• [Directions for this task]
Make an exact copy of the lines starting at the top of the listing below and ending at the line that contains "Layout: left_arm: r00", inclusive.

• [Stored data]
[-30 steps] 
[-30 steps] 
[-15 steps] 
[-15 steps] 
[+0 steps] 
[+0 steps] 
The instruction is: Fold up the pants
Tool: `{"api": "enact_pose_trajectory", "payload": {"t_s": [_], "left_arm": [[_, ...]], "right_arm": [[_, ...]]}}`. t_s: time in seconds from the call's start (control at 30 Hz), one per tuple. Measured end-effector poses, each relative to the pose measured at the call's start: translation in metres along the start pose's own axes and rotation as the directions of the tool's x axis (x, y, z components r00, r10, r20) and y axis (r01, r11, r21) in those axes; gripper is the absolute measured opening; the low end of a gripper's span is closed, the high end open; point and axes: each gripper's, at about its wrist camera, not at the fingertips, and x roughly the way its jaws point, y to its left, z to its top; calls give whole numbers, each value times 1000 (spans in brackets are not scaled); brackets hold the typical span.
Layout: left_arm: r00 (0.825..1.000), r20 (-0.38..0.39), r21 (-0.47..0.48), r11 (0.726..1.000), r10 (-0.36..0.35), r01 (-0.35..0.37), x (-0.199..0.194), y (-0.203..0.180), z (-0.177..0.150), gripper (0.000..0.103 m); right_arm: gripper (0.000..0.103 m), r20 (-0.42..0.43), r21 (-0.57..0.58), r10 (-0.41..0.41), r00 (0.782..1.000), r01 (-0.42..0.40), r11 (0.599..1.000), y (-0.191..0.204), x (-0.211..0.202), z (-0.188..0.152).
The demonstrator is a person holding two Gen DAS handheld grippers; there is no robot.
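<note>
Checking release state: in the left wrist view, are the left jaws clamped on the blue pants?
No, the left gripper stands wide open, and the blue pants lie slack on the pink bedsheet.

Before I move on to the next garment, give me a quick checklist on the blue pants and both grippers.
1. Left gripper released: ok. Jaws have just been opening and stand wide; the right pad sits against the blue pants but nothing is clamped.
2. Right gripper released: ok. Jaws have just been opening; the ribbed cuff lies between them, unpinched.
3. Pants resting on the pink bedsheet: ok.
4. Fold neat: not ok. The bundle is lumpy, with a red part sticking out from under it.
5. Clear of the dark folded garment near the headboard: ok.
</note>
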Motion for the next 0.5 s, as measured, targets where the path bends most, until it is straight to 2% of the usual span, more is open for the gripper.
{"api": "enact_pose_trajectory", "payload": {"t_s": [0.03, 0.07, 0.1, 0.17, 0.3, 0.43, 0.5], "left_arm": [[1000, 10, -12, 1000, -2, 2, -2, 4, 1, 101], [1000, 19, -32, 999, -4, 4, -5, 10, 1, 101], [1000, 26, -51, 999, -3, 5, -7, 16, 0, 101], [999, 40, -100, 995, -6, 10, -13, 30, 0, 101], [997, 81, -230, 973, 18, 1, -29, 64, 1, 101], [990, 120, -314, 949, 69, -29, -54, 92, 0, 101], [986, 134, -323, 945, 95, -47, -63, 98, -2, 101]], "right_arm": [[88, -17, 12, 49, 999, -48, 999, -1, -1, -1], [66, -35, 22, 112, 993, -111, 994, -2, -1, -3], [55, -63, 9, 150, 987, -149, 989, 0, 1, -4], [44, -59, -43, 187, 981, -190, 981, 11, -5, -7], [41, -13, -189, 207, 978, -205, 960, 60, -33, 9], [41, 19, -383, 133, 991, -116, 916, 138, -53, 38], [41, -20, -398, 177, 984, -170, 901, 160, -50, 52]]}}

• [Exercise result]
[-30 steps] 
[-30 steps] 
[-15 steps] 
[-15 steps] 
[+0 steps] 
[+0 steps] 
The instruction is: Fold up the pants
Tool: `{"api": "enact_pose_trajectory", "payload": {"t_s": [_], "left_arm": [[_, ...]], "right_arm": [[_, ...]]}}`. t_s: time in seconds from the call's start (control at 30 Hz), one per tuple. Measured end-effector poses, each relative to the pose measured at the call's start: translation in metres along the start pose's own axes and rotation as the directions of the tool's x axis (x, y, z components r00, r10, r20) and y axis (r01, r11, r21) in those axes; gripper is the absolute measured opening; the low end of a gripper's span is closed, the high end open; point and axes: each gripper's, at about its wrist camera, not at the fingertips, and x roughly the way its jaws point, y to its left, z to its top; calls give whole numbers, each value times 1000 (spans in brackets are not scaled); brackets hold the typical span.
Layout: left_arm: r00 (0.825..1.000), r20 (-0.38..0.39), r21 (-0.47..0.48), r11 (0.726..1.000), r10 (-0.36..0.35), r01 (-0.35..0.37), x (-0.199..0.194), y (-0.203..0.180), z (-0.177..0.150), gripper (0.000..0.103 m); right_arm: gripper (0.000..0.103 m), r20 (-0.42..0.43), r21 (-0.57..0.58), r10 (-0.41..0.41), r00 (0.782..1.000), r01 (-0.42..0.40), r11 (0.599..1.000), y (-0.191..0.204), x (-0.211..0.202), z (-0.188..0.152).

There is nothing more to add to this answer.